Gordon Lightfoot's Daughter To Honor the Edmund Fitzgerald by Singing His Famous Ballad
Meredith Moon says her dad would be happy to be a part of the 50-year memorial of the ship's sinking.
As fall turned into winter in 1975, Canadian singer/songwriter Gordon Lightfoot read accounts of a ship sinking in Lake Superior. He then put to pen to paper, composing a song about it.
The ship was the Edmund Fitzgerald, which went down with all 29 crew members aboard on the evening of Nov. 10, 1975. The song was “The Wreck of the Edmund Fitzgerald,” which became one of Lightfoot’s hits and probably his most famous song.
On Sunday, Nov. 9, Lightfoot’s daughter Meredith Moon plans to sing it in concert at the Valentine Theater in Toledo, Ohio. It will be a first for her. “I’m actually still learning the song,” she says.
Moon has tried to forge her own path as a singer/songwriter and very rarely sings her late father’s songs in concert. But she felt like the show being so close to the anniversary of the ship’s sinking and in Toledo (many of the crew were from Northern Ohio) made it a natural.
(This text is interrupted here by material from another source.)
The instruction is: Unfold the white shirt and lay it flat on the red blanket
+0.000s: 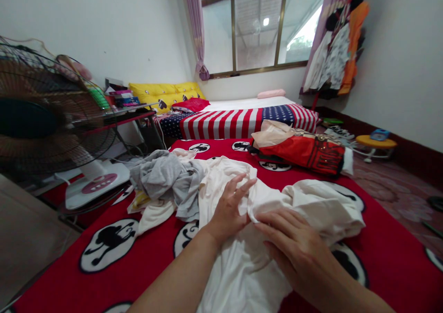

“Playing the song feels like a good way to help honor the story that I obviously grew up knowing a great deal about, thanks to my dad,” she says. “I’ll try to be his representative now that he can’t be there. On a spiritual level, it feels like something I have to do.
“I’m trying to be a representative and do the song justice and do the families of those who were lost justice.”
The song, a mournful retelling of the ship’s fate and the shock and grief that followed, defied conventional wisdom. Lightfoot made it a point for the song to be historically accurate, even changing the lyrics in live performances after new information came to light.
At nearly six minutes long, it’s longer than songs that typically got radio airplay, and the subject matter didn’t seem conducive to a top-40 hit. (Humorist Dave Barry said of the song, “Talk about your party tunes!”) But the song spent 21 weeks on the Billboard charts, peaking at No.2, and remained a staple of Lightfoot’s live performances until his death in 2023.
Moon says she started planning for the Toledo date this spring, as part of a tour promoting her third album, “From Here to the Sea,” which was released Sept. 12. She estimates she can play at least a half-dozen instruments — and plans on bringing her guitar and banjo for the show in Toledo, as well as a fiddle player.
She says her own music tastes are widespread, counting as influences classical and Appalachian folk music. (Her favorite composer is Franz Liszt.) “I listen to just about everything,” she says. “I love how creative human beings are with music. It’s an endless craft.”
She made an effort to stay away from her father’s music, only occasionally singing his songs — with his blessing.
“My dad himself used to say ‘You don’t need to play my songs. Your songs are good enough and you should be playing those,’” she says. “Of course, this event is different, and I know he’d be happy I’m sharing the song in his place.”